Only the lines below, from the one with "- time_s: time" through the one with "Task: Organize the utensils", are to be written out, exactly.

[Data items]
○ ○ ○ ○

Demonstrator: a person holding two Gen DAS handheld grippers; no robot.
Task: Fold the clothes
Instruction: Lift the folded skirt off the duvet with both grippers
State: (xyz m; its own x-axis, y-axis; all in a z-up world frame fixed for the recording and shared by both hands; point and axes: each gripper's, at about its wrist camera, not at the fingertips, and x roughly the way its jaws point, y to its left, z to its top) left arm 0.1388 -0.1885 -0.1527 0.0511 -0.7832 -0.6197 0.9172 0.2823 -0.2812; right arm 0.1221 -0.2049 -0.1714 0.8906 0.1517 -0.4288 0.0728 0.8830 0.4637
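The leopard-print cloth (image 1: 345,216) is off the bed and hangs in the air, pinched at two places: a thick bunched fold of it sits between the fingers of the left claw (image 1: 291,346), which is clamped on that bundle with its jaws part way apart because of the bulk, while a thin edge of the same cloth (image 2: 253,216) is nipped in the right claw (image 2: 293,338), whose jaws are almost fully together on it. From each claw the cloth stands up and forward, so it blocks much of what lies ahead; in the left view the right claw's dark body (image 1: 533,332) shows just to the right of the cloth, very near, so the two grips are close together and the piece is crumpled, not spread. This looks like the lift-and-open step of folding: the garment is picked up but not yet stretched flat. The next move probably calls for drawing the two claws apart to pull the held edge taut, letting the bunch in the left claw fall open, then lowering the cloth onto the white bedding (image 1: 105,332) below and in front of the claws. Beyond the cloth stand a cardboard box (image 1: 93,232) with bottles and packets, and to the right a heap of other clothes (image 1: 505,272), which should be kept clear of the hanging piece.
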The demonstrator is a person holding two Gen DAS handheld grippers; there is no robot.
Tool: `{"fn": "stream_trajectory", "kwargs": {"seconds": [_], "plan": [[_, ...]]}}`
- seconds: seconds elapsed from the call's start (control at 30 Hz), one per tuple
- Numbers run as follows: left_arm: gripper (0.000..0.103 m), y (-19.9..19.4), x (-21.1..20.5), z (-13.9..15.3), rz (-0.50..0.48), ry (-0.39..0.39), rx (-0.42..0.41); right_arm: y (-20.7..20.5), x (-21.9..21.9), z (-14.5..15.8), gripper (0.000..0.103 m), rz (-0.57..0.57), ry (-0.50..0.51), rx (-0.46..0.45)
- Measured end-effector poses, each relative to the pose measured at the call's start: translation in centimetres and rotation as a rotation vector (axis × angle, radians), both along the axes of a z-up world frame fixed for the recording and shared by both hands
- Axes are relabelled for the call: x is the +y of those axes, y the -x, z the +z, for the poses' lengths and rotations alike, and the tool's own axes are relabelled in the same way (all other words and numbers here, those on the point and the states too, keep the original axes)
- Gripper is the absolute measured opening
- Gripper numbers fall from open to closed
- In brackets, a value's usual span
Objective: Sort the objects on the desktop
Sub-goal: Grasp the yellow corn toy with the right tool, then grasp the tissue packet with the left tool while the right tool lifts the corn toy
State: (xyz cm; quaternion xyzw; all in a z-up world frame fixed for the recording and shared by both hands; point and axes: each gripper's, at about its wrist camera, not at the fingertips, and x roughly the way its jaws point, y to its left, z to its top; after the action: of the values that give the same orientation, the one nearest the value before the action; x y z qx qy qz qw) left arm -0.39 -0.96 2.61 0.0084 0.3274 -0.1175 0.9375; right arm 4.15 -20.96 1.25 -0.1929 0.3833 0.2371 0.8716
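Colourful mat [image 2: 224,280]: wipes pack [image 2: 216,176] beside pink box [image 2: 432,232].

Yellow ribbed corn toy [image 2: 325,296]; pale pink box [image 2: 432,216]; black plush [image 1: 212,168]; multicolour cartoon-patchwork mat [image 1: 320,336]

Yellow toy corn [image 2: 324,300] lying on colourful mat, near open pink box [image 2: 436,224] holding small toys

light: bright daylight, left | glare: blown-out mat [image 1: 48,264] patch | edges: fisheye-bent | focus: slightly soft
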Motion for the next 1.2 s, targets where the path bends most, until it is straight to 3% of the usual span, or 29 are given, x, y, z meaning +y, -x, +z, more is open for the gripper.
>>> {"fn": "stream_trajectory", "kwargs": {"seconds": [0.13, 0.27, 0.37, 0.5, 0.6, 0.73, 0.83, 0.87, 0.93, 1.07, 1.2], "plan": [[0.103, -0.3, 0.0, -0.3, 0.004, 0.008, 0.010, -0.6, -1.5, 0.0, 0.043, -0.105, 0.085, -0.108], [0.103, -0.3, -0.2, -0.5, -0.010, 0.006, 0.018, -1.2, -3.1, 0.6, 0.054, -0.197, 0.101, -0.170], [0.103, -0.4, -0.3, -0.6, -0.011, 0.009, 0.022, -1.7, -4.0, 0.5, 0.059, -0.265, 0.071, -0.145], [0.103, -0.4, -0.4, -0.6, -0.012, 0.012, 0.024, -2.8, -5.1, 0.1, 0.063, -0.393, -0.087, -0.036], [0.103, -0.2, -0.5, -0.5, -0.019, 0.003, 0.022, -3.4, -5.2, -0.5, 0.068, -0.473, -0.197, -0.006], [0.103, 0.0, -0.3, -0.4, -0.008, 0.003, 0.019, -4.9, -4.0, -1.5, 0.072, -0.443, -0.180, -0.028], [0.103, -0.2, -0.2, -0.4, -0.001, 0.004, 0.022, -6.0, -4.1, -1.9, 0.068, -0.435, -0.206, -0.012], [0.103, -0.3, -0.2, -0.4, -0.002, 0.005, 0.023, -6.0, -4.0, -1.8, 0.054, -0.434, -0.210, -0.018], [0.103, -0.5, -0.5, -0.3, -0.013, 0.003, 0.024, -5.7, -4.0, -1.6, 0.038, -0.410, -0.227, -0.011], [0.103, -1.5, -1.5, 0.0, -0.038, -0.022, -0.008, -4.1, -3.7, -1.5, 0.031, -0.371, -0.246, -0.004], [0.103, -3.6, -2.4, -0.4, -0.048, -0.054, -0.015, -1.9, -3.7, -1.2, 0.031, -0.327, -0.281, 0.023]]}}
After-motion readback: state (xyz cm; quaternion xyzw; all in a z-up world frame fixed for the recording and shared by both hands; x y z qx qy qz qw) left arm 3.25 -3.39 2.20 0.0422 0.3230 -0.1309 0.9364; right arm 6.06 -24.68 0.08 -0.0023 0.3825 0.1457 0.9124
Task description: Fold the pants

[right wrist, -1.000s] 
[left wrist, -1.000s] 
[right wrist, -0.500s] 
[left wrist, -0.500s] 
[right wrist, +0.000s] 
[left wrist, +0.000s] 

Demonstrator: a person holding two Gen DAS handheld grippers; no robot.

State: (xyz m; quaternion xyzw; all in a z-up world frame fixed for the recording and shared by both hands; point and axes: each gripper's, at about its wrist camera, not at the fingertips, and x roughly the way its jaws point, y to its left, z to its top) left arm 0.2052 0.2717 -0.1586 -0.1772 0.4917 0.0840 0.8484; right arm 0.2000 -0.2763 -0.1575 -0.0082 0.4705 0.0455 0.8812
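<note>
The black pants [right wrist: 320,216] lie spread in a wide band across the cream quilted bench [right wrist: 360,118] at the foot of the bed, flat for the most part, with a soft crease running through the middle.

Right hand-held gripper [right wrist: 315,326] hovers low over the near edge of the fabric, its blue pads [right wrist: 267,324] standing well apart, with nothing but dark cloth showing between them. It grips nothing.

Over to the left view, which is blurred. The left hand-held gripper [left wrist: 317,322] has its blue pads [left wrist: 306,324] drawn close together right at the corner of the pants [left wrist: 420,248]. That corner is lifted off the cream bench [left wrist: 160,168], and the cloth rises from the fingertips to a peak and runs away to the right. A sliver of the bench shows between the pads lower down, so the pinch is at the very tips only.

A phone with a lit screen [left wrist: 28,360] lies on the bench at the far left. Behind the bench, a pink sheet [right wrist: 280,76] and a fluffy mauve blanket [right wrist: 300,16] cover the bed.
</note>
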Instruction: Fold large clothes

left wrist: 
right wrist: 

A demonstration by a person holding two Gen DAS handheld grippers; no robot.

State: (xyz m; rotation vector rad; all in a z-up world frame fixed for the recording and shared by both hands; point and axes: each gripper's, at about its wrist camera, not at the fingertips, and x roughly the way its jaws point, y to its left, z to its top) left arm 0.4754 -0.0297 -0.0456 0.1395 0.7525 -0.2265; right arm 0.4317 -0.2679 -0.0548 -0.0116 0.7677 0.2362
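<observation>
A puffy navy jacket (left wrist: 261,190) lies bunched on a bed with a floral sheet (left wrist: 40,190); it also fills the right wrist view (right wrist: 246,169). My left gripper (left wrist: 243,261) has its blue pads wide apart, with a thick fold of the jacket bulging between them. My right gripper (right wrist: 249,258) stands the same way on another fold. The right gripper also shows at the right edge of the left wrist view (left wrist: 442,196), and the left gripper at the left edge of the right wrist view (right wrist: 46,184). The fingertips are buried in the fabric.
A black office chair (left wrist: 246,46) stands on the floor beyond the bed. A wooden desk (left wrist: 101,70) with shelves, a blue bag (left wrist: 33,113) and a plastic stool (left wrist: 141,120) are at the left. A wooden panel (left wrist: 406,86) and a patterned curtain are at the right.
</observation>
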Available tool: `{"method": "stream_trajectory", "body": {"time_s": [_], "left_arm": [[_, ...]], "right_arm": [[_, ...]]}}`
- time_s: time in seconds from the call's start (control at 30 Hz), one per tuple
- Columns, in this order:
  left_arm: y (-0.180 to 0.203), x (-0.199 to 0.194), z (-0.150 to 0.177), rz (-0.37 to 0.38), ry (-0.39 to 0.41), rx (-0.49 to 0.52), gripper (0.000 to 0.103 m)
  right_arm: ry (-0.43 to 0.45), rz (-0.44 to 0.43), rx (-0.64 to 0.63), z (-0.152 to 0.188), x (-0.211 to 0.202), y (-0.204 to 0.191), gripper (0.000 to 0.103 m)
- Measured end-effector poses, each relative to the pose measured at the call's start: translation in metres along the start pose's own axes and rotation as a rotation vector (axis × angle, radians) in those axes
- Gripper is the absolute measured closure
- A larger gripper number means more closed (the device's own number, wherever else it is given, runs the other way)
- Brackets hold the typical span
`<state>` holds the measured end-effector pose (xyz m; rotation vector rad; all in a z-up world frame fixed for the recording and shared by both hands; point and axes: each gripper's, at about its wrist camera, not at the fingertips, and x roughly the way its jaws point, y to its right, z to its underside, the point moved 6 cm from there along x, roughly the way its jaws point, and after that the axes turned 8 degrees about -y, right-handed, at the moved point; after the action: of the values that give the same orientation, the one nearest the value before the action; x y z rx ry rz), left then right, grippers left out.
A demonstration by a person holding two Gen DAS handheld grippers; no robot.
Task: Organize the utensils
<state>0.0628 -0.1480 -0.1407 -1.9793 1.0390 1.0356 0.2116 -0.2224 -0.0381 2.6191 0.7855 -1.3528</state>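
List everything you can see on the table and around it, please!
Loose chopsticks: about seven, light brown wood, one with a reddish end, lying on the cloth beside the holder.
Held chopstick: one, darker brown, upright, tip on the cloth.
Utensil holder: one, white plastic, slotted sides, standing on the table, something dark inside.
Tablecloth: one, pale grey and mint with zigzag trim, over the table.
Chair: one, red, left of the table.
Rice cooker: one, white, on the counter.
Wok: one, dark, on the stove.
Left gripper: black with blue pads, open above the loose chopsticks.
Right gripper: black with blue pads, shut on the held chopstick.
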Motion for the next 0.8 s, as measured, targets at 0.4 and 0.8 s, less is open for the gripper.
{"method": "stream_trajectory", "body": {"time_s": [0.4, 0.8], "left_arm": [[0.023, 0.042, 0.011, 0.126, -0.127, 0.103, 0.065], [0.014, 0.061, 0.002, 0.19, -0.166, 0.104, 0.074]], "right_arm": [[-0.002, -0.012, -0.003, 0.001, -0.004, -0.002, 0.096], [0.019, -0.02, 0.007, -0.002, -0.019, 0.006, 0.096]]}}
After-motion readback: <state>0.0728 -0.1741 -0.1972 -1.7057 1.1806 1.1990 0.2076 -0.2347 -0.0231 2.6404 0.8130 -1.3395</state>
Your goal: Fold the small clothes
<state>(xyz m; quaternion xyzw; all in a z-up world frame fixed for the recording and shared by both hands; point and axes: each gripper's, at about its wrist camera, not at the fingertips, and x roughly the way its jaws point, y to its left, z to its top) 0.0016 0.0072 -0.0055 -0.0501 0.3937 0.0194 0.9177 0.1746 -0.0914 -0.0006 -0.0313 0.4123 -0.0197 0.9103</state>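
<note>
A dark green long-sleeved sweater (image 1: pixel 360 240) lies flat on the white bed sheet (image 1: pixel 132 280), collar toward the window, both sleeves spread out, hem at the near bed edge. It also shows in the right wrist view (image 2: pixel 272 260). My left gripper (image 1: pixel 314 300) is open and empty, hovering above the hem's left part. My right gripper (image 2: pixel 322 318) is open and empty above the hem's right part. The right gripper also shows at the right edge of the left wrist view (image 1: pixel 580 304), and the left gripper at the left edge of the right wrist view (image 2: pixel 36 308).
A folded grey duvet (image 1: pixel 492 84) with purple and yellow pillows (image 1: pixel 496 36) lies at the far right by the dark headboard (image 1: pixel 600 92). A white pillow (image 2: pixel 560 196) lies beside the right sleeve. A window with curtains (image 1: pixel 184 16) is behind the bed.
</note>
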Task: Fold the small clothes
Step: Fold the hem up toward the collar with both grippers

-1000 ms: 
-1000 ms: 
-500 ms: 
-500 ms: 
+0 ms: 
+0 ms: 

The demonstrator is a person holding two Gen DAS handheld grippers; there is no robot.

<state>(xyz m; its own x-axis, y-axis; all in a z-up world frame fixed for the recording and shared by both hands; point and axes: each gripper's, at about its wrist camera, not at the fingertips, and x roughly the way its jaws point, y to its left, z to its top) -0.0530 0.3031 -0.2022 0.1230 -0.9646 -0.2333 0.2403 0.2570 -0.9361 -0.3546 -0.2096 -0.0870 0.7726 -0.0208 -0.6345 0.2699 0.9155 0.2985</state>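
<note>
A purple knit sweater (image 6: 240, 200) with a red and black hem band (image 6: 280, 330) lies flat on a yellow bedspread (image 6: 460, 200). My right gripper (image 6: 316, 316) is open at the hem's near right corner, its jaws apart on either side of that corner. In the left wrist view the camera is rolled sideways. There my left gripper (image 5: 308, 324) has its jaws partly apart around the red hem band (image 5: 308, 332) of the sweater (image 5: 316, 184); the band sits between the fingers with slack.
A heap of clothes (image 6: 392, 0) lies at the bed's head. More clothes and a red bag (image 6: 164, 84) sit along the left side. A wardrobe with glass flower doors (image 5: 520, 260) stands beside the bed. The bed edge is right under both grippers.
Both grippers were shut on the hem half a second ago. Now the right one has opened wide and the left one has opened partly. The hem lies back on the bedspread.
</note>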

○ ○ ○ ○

◆ **Reply to the task**
- time_s: time in seconds from the call's start (control at 30 Hz), one per tuple
- Columns, in this order:
  left_arm: y (-0.180 to 0.203), x (-0.199 to 0.194), z (-0.150 to 0.177), rz (-0.37 to 0.38), ry (-0.39 to 0.41), rx (-0.49 to 0.52), gripper (0.000 to 0.103 m)
  right_arm: ry (-0.43 to 0.45), rz (-0.44 to 0.43), rx (-0.64 to 0.63), z (-0.152 to 0.188), x (-0.211 to 0.202), y (-0.204 to 0.191), gripper (0.000 to 0.103 m)
- Measured end-effector poses, each relative to the pose measured at the call's start: translation in metres along the start pose's own axes and rotation as a rotation vector (axis × angle, radians) in those axes
- Gripper is the absolute measured closure
- A larger gripper number means more closed (the device's own number, wherever else it is given, runs the other way)
- Brackets hold the typical span
`<state>` holds the measured end-effector pose (xyz m; rotation vector rad; all in a z-up world frame fixed for the recording and shared by both hands; point and axes: each gripper's, at about its wrist camera, not at the fingertips, and x roughly the way its jaws point, y to its right, z to its underside, the point moved 6 cm from there along x, roughly the way its jaws point, and after that the axes turned 8 degrees about -y, right-handed, at the moved point; after the action: of the values that give the same orientation, the one nearest the value before the action; x y z rx ry rz), left then right, grippers left out.
A demonstration by a person holding two Gen DAS handheld grippers; no robot.
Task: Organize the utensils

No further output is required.